As noted in the intro, the SCI has set up a nasty negative divergence with price. It continues to rise and technically could lose this divergence if it rises past its January high. That is highly doubtful. The GCI rose slightly. If the GCI tops before it reaches its prior high of 91.4 that would set up a negative divergence like we had right before the bear market crash. Rising indicators on positive crossovers is bullish, we just need to be aware that if they turn down, those negative divergences will be 'finalized'. Currently we don't have second tops on the indicators.
The participation indicators are rising and have not set up negative divergences. The biggest problem for them is that they are overbought. However, we can see that they can move much higher if necessary.

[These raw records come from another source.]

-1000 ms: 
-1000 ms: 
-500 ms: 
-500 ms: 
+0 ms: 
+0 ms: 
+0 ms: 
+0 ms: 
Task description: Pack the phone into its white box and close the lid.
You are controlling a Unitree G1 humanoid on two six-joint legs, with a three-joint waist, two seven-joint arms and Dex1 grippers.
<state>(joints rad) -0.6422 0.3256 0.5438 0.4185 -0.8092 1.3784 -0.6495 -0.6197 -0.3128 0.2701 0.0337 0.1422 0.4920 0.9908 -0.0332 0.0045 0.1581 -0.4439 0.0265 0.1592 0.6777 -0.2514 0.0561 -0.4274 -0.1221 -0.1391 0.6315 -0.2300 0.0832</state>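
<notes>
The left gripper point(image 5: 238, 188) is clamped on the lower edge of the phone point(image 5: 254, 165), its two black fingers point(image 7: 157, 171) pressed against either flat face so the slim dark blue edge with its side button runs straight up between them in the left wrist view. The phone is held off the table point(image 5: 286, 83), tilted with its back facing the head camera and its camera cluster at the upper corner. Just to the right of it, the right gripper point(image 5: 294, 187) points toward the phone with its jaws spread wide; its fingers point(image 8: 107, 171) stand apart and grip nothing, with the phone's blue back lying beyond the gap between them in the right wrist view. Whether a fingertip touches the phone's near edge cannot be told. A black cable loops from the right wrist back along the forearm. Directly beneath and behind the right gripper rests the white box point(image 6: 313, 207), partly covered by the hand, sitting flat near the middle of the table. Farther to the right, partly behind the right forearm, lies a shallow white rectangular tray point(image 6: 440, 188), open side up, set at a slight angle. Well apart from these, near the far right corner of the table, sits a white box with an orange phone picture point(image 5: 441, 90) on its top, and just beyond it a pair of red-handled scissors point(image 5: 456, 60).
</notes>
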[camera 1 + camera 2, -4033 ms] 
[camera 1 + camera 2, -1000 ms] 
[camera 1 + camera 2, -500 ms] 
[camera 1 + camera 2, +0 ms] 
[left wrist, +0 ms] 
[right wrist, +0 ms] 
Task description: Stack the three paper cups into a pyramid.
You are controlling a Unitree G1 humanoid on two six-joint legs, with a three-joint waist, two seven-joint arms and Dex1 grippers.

Climactic Market Indicators: We didn't have a climax day. New Highs were stagnant as price made new all-time highs which is an attention flag. The VIX is rising on the inverted scale. It has hit near-term overbought territory, but does have some more room before it reaches the upper Bollinger Band. We watch this because typically, when the VIX hits overbought territory or the upper Band, that usually marks a pivot point.
Friday is quadruple witching so expect high volume. You'll note the pink "*" over prior quadruple witching days.
Short-Term Market Indicators: The short-term market trend is UP and the condition is EXTREMELY OVERBOUGHT.
Currently we do have negative divergences on the STOs, particularly on the STO-V. They continue to rise and that does suggest we will see price continue higher, but given they are so overbought, we should prepare for a pullback. Both %Stocks indicators are near-term overbought.
Intermediate-Term Market Indicators: The intermediate-term market trend is UP and the condition is OVERBOUGHT. The intermediate-term market bias is BULLISH.
More negative divergences are currently in place. Again, if they rise past their highs at the last market top, those negative divergences will be negated. We do not have a negative divergence on %PMO Crossover BUY signals from the last market top to all-time highs; however, in the longer term, we do see those negative divergences popping out. These indicators are very overbought, but they are rising which is bullish.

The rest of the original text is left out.